### [WHAT YOU ARE ASKED TO DO]
A single number is needed: how many lines of the data below contain "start".

........

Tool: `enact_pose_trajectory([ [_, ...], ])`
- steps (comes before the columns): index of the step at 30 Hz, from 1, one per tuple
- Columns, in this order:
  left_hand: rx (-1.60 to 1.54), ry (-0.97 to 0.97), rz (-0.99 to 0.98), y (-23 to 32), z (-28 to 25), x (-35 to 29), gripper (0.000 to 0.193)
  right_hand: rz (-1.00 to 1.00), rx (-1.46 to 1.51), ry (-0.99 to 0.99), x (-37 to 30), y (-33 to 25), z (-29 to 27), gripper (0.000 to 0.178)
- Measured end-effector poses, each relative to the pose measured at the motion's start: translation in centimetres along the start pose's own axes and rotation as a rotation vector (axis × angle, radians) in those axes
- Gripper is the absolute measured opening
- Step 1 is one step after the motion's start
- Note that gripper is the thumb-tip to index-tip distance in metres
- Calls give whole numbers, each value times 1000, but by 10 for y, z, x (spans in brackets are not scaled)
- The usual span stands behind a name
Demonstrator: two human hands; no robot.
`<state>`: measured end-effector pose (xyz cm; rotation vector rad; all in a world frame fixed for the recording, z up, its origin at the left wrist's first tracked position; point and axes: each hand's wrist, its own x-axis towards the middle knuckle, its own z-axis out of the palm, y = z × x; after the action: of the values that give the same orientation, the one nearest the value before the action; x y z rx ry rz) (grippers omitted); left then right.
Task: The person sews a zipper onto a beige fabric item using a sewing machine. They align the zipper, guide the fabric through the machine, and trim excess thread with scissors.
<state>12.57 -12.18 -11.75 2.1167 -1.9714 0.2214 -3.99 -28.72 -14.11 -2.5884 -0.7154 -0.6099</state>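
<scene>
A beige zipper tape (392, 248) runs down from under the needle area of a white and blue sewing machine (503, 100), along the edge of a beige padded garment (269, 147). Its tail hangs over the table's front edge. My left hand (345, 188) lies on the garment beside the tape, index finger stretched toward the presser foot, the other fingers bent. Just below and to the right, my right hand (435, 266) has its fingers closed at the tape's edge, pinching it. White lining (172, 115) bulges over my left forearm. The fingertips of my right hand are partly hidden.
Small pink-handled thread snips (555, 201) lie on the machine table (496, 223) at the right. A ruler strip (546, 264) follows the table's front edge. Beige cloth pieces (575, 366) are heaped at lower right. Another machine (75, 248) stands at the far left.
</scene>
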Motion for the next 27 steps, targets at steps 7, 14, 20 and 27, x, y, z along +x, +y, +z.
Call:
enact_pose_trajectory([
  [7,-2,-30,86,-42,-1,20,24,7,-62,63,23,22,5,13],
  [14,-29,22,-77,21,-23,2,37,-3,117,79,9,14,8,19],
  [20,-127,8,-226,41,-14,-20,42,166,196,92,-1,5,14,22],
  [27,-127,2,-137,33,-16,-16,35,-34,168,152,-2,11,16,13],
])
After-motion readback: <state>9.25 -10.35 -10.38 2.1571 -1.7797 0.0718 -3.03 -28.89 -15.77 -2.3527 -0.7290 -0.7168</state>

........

### [RESULT OF THIS TASK]
2